Ethambutol is a bacteriostatic antimycobacterial drug that has ocular toxicity due to optic neuritis as the main side effect. Reactions as rash and drug fever have been reported in 0.5% and 0.3% of patients, respectively , and other hypersensitivity reactions, as ashy dermatosis-like pigmentation , lichenoid eruptions , pulmonary infiltrates , and toxic epidermal necrolysis , have been described. Ethambutol is usually used in combined therapy with other antibiotics, which makes diagnosis particularly difficult. The recommended approach in generalized cutaneous reactions is stopping all combined treatment and gradually reintroducing each of the antimycobacterial drugs, to determine the offending drug . Skin and serological tests are usually unreliable, with one paper presenting a positive epicutaneous test  and another positive lymphocyte stimulation test  to ethambutol.

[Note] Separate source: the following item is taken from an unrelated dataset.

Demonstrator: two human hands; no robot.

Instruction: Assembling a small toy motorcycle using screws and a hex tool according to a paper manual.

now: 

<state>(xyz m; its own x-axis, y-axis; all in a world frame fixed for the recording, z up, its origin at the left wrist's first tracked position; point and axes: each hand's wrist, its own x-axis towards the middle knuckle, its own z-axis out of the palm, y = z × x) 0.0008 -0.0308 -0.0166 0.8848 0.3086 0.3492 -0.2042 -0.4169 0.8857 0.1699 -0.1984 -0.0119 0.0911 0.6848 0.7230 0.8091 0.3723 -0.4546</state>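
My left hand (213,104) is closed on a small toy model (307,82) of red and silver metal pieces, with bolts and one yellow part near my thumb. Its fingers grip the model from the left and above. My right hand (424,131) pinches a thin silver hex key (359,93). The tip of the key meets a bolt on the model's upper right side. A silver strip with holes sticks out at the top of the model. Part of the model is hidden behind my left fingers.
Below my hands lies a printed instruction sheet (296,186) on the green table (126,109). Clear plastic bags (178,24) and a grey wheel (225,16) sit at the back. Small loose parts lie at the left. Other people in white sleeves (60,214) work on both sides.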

We present a case of a clinically confirmed hypersensitivity reaction to ethambutol in whom a previously described protocol was ineffective. This new adapted successful desensitization protocol underscores the importance of lower incremental doses with more steps and the use of antihistamines and prednisone to induce immunological tolerization. Because the mechanism of the initial reaction appears to be a hypersensitivity type IV reaction, these reactions have been shown to be responsive to a slower reintroduction of the offending agent, so that reaching the target dose may require few weeks. The mechanism of desensitization may relate to a suboptimal T cell antigen presentation.
This case report was briefly presented in a poster session in the 30th Congress of the European Academy of Allergy and Clinical Immunology, 2010, in Allergy 66, Suppl. 94 (2011):381.
Conflict of Interests
The authors have no funding sources or conflict of interests to declare.